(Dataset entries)
== Segment start ==
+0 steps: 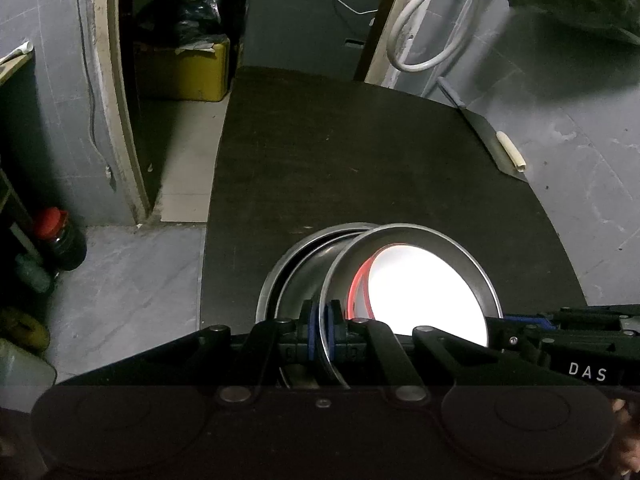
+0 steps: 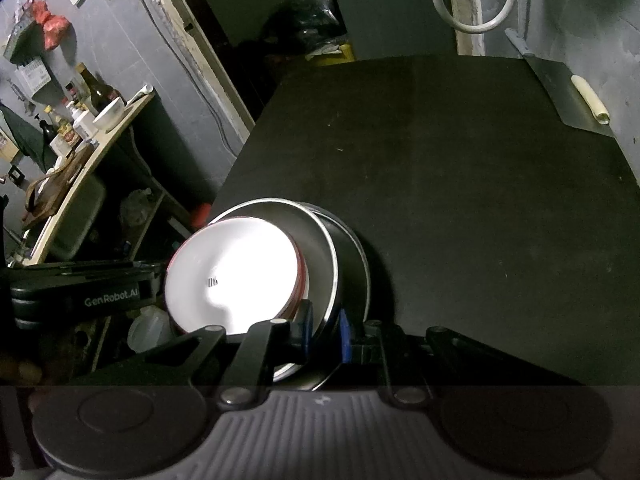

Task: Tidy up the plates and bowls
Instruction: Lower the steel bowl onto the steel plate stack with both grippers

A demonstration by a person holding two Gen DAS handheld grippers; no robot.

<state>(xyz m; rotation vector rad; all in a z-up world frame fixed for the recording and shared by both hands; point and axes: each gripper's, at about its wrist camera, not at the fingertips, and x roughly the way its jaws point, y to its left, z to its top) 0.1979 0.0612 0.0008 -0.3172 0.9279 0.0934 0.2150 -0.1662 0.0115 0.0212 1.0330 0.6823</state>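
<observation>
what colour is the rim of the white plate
Red rim on the round white plate, clearest in the right wrist view.

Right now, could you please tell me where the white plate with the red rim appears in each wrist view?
Left wrist view: the white plate is at lower centre-right, inside the steel pan whose rim the left gripper pinches.
Right wrist view: it is at lower centre-left, in the same pan, beside the right gripper.
Shared landmark: the cream roll at the table's far right.

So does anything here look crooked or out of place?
Yes: the steel plate holding the white dish is tipped up on the stack, not flat, pinched by the left claw and right claw.
</observation>
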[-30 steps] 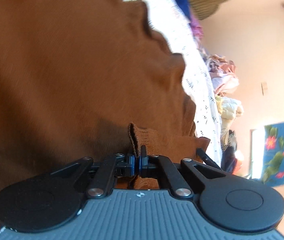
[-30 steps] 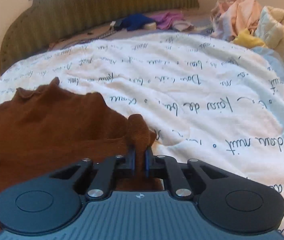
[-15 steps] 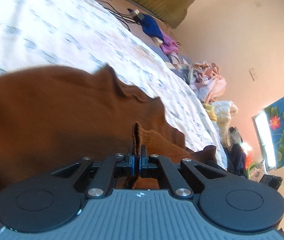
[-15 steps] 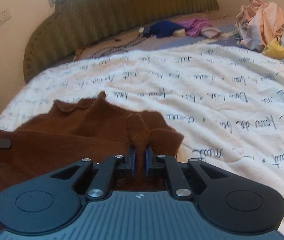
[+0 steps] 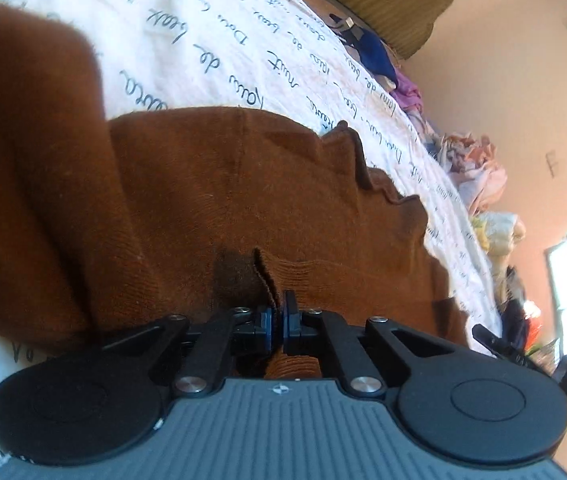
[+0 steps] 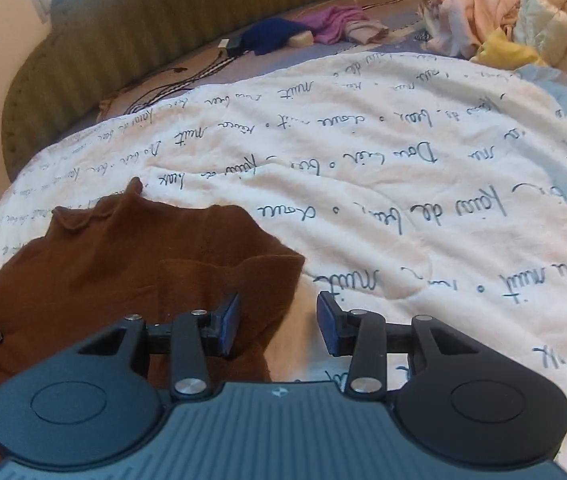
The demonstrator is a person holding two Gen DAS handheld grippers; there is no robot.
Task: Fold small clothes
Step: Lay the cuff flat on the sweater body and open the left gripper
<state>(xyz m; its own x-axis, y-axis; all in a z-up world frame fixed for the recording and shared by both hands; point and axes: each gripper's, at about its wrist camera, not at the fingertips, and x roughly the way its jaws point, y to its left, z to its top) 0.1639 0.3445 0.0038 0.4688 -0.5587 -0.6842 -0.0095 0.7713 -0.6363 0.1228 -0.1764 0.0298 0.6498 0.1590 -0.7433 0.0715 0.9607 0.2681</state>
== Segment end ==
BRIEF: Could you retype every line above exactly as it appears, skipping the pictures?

RESPONSE TO THIS TASK:
+0 steps: 
+0 steps: 

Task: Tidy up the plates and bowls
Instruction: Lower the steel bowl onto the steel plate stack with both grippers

A demonstration by a person holding two Gen DAS handheld grippers; no robot.

<state>(xyz m; rotation vector rad; all in a z-up world frame fixed for the recording and shared by both hands; point and axes: each gripper's, at about its wrist camera, not at the fingertips, and x roughly the way its jaws point, y to its left, z to its top) 0.1979 0.0612 0.0008 -0.3172 0.9279 0.0934 0.2150 -0.1662 0.0115 0.0212 1.0330 0.6823</state>
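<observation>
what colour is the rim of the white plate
Red rim on the round white plate, clearest in the right wrist view.

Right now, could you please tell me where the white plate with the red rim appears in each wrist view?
Left wrist view: the white plate is at lower centre-right, inside the steel pan whose rim the left gripper pinches.
Right wrist view: it is at lower centre-left, in the same pan, beside the right gripper.
Shared landmark: the cream roll at the table's far right.

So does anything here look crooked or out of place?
Yes: the steel plate holding the white dish is tipped up on the stack, not flat, pinched by the left claw and right claw.
</observation>
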[-30 steps] 
[-30 steps] 
[-15 steps] 
[-15 steps] 
[+0 steps] 
[+0 steps] 
The demonstrator is a person holding two Gen DAS handheld grippers; there is no robot.
Task: Fold small clothes
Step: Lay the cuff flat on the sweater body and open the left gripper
<state>(xyz m; its own x-axis, y-axis; all in a z-up world frame fixed for the recording and shared by both hands; point and axes: each gripper's, at about its wrist camera, not at the fingertips, and x roughly the way its jaws point, y to its left, z to its top) 0.1639 0.3445 0.0038 0.4688 -0.5587 -0.6842 -0.0095 0.7713 -0.6363 0.1228 -0.1764 0.0298 0.6498 0.1590 -0.7433 0.0715 0.9607 0.2681</state>

Nothing remains to add to the answer.